Open FlashlightET opened 3 years ago
The issue here is due to the model/synthesis quality. A typical alignment graph should look more like this.
If you cannot see a clear line forming, then the alignment is so poor that it won't be able to produce audible results. Please post a message in the #help-wanted channel of our discord if you'd like assistance identifying why the model/synthesis is not good quality
To follow up on this issue, here are some common reasons why your voice may be poor: https://benaandrew.github.io/Voice-Cloning-App/training/#verifying-quality
Thank you for developing this application and sorry for the bothering--I posted my question on discord but did not get any responses. I run into the same issue where the alignment graphs look legit for both the training and synthesis steps, but the generated audio is silent. I'm using the local .exe for the project and every step was done on my computer locally.
According to your instructions on verifying the quality, I have
Also I am pretty sure that my training has passed at least 1000 epochs. For the vocoder, I tried both the one provided by your documentation page and the LJ_FT_T2_V3 from hifi-gan github page, but both gave silent audio but with a legit alignment graph.
Could you provide some suggestions what might be an issue here? Really appreciate it!
What GPU are you using? I remember that some GPUs had some weird issue with some other ML stuff.
I have 2 GPU on my computer--1 is Intel(R) Irus(R) Plus Graphics and the other is NVIDIA GeForce GTX 1660 Ti with Max-Q Design. I followed your video tutorial and installed the drive for NVIDIA GPU, so I always assume NVIDIA GPU is the one that the application is using.
its an issue with 1660/1660TI I think https://github.com/pytorch/pytorch/issues/58123 You could try to use another version of CUDNN. Or try to run the app from source see if removing .half() can fix it like here. https://github.com/NVIDIA/tacotron2/issues/475
Thanks for the suggestions! I will definitely give it a shot. Does this mean my previous trained model is completely useless now and I should start fresh after making the changes as you suggested?

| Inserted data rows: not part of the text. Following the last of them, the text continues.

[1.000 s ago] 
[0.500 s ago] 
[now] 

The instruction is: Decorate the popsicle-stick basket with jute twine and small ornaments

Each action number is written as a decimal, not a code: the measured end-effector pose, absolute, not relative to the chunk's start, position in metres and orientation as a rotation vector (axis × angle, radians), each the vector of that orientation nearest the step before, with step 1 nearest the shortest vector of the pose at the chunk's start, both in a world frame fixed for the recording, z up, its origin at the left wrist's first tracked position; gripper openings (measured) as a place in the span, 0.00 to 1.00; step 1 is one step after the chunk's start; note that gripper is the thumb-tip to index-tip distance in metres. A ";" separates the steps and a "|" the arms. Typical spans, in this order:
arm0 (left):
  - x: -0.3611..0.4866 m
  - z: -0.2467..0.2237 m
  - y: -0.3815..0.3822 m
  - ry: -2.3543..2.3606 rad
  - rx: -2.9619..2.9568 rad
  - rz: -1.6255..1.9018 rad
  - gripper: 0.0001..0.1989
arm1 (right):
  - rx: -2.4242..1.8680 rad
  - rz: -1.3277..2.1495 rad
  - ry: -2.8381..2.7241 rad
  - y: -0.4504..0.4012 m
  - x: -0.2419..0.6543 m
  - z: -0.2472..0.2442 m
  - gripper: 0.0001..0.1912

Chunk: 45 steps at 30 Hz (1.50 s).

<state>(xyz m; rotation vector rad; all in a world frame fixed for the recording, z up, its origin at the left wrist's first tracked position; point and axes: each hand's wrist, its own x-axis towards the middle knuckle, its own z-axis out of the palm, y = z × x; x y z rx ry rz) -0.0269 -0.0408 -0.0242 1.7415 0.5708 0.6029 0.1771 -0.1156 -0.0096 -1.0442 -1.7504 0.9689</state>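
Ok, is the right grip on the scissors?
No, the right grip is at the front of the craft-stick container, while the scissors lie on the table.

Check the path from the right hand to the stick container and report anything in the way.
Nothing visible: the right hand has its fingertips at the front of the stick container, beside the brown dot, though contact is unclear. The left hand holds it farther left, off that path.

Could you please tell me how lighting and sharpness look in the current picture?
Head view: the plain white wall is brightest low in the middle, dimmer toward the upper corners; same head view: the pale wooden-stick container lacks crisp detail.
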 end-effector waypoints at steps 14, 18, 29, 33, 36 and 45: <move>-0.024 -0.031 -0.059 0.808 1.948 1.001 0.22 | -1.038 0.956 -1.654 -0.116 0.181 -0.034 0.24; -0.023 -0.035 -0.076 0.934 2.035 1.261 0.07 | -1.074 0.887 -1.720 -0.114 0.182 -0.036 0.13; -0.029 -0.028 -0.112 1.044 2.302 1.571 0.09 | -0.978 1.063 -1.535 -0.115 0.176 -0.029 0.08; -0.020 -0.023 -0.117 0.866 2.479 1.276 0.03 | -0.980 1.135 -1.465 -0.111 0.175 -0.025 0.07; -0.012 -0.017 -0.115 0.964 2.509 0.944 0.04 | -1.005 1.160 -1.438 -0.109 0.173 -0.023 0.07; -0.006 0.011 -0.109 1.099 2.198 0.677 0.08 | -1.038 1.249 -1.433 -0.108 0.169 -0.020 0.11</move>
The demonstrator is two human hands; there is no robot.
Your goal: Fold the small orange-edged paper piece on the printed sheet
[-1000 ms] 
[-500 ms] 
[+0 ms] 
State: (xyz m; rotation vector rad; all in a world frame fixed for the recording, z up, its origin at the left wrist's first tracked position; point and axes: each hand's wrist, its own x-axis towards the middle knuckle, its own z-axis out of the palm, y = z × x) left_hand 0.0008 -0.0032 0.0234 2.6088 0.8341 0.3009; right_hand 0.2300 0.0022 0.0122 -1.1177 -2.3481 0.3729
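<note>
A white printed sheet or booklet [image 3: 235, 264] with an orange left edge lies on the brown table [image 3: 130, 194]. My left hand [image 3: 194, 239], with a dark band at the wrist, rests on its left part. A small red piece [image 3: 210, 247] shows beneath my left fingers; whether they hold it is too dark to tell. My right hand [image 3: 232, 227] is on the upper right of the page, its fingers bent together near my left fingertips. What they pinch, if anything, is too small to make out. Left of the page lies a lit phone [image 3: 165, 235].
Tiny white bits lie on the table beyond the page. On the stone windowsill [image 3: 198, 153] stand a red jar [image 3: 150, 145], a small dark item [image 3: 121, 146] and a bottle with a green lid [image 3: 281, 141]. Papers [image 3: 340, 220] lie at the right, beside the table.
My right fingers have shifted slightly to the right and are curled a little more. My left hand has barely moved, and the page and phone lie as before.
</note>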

I think the model should be fine as only the inference uses .half() and it produces a normal graph.
im getting silence with a normal graph and a 1660ti
Neither the app nor colab produce audio, but they both do produce graphs File from program: https://cdn.discordapp.com/attachments/879773649714962553/884898833803399188/out.wav File from colab (michael rosen model): https://cdn.discordapp.com/attachments/879773649714962553/884898840522670140/download.wav The colab seems to be generating actual audio though, since it shows a spectrogram, it just doesnt want to make it a wav file?